The store I visited yesterday was awesome! I arrived at 9:05am and they were already packed... I walk in and they assume I'm there for the nexus like everyone else. When I say, of course, is there really any other phone to get?, they laugh. I indicate how frustrating the whole Verizon debacle has been but an glad it's finally here. They seem to share the frustration and indicate that so far, the nexus is by far the biggest launch since the original iPhone... with over a hundred units in stock, they anticipated being out of stock by early afternoon while already out of most accessories. Overall a pleasant experience as these associates unlike corporate phone sales seem to get it!


----------



## scooby0u812 (Jul 31, 2011)

I got the manager at the store to admit that they will push the phones that they like. If the manager has an iPhone then that's the way the store will push. Its jacked up that oh well.


----------



## destinydmm (Jun 25, 2011)

jlank said:


> I watched one rep helping another customer search for an sd card slot! I had to tell him that there wasn't a slot! Lol


LOL!!! IDK how many times I've had to stop a rep from telling a customer wrong info, like how to use widgets, i.e. Power Control, and about not using task killers.


----------



## scooby0u812 (Jul 31, 2011)

destinydmm said:


> LOL!!! IDK how many times I've had to stop a rep from telling a customer wrong info, like how to use widgets, i.e. Power Control, and about not using task killers.


+1.


----------



## crashspeeder (Nov 19, 2011)

FloridaMike said:


> The store I visited yesterday was awesome! I arrived at 9:05am and they were already packed... I walk in and they assume I'm there for the nexus like everyone else. When I say, of course, is there really any other phone to get?, they laugh. I indicate how frustrating the whole Verizon debacle has been but an glad it's finally here. They seem to share the frustration and indicate that so far, the nexus is by far the biggest launch since the original iPhone... with over a hundred units in stock, they anticipated being out of stock by early afternoon while already out of most accessories. Overall a pleasant experience as these associates unlike corporate phone sales seem to get it!

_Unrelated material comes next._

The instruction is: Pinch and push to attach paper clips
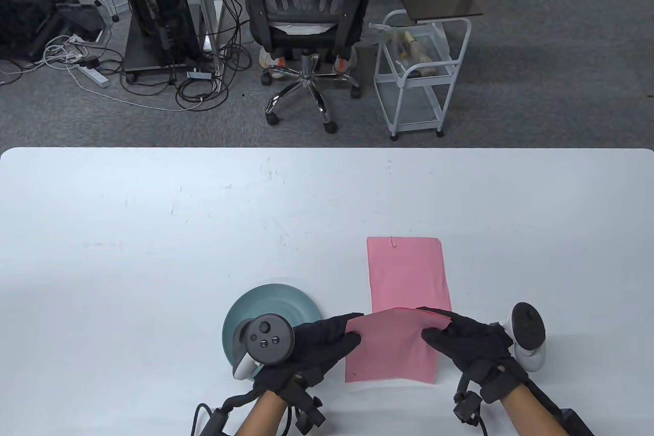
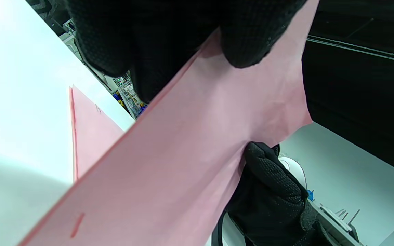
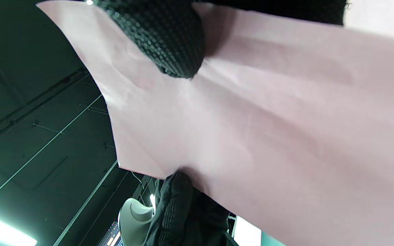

I'm surprised. The Verizon store I went to had all of 5 people in it. I went around noon. There was no shortage of Galaxy Nexus. The guy standing next to me at the counter bought one as well and I struck up a conversation with the guy checking out the Nexus when I first walked in the store.

It seems we have more tech savvy people out there than I thought, and in all shapes. The guy I was talking to looked like a construction worker by how he was dressed. The guy knew his stuff though. Even though the launch was silent there was still interest in the phone, it seems.


----------